Darauf gefreut, wenn „meine“ Oma mich abgeholt hat

Mittags ist sie zur Arbeit gegangen und hat mich zu Fuß zu meiner anderen Oma gebracht. Die hatte noch ihren Mann und war immer sehr beschäftigt. Sie hatte nicht so viel Zeit für mich. Es war auch schön, aber ich habe mich immer schon drauf gefreut, wenn „meine“ Oma mich dann wieder abgeholt hat.

Ich wollte immer ganz viel von ihr wissen

Wir haben eigentlich gar nicht viel gesprochen miteinander. Ich wollte immer ganz viel von ihr wissen. Vor allem, wie es im Krieg war. Das konnte ich mir nämlich gar nicht vorstellen. Aber sie hat nur gesagt: das war so schlimm, da will ich mich nicht dran erinnern.
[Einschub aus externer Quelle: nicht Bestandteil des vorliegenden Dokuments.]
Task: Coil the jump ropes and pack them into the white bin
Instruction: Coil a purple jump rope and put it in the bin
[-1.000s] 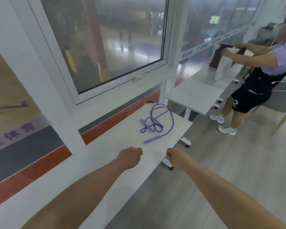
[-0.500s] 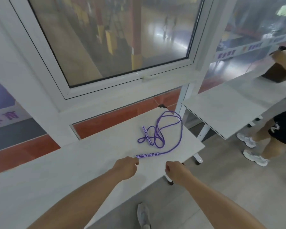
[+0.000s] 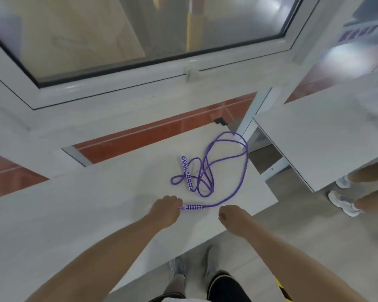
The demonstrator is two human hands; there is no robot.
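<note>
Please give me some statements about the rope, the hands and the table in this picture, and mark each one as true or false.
1. The rope is purple and lies loose, not coiled. True.
2. The left hand is at the end of the near handle. True.
3. The right hand holds the far handle. False: it is beside the near handle and touches no part of the rope; the far handle lies free on the table.
4. The white bin stands on the table next to the rope. False: no bin is in view.
5. Part of the rope loop reaches the table's far right corner. True.
</note>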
An diesen Sonntagen fühlte ich mich geborgen

In dem gemeinsamen Schweigen lag für mich ganz viel Trost. Ihre Anwesenheit, ihre unaufgeregte Art, alles Wichtige zu erledigen, haben mir gezeigt: Es reicht, einfach da zu sein. Der Duft des Kaffees, das leise Klirren der Tassen am Sonntag:  All das war für mich Trost in seiner reinsten Form. Und noch heute, wenn ich den Geruch von frisch gebrühtem Kaffee in der Nase habe, spüre ich ein kleines Stück dieser Geborgenheit.